How many of the lines below hold the string "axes"? Say only the number.

__DATA BLOCK__.
****

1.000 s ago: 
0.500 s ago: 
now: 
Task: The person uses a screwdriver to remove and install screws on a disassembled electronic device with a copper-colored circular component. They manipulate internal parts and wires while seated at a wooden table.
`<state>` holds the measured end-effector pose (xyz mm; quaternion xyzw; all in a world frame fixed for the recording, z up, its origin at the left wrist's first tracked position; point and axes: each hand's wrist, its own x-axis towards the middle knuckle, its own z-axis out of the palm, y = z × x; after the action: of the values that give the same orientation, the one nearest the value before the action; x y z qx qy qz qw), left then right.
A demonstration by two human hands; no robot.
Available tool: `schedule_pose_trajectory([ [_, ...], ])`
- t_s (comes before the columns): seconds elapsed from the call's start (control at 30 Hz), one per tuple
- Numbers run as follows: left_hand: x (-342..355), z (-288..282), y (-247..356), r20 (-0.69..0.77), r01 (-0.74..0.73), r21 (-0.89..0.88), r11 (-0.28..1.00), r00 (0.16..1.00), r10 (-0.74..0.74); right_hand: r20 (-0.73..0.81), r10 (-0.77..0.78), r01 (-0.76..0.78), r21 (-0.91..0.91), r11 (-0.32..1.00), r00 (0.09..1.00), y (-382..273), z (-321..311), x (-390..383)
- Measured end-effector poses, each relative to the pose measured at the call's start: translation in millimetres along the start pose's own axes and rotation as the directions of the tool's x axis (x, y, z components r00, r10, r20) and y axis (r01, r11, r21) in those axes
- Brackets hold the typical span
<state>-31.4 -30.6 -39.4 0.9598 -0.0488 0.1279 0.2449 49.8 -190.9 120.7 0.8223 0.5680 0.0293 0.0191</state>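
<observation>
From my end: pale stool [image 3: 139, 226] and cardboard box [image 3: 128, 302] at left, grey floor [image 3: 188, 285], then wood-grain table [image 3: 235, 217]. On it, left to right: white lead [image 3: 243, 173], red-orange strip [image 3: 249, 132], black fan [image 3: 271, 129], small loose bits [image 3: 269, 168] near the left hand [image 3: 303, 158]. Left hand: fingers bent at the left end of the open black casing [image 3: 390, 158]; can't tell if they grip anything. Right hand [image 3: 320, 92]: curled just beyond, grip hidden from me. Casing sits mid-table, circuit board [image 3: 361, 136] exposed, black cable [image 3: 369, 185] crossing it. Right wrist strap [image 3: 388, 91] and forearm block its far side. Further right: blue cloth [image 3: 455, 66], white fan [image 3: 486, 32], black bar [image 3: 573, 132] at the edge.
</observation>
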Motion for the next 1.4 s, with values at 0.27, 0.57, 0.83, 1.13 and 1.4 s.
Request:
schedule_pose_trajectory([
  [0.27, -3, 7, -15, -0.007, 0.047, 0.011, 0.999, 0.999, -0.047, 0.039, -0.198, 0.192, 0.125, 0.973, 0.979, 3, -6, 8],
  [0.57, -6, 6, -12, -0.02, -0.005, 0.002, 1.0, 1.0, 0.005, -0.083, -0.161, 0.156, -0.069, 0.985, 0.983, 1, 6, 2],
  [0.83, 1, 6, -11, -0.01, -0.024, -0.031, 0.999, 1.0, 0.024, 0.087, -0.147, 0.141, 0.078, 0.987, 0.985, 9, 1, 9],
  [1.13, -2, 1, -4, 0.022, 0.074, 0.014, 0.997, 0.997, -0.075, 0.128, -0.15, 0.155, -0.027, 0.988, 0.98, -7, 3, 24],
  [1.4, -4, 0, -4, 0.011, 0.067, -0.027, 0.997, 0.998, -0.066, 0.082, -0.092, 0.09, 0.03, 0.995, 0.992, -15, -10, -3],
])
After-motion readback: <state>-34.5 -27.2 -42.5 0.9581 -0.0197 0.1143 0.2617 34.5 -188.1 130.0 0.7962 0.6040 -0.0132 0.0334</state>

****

__WRITTEN RESPONSE__. 2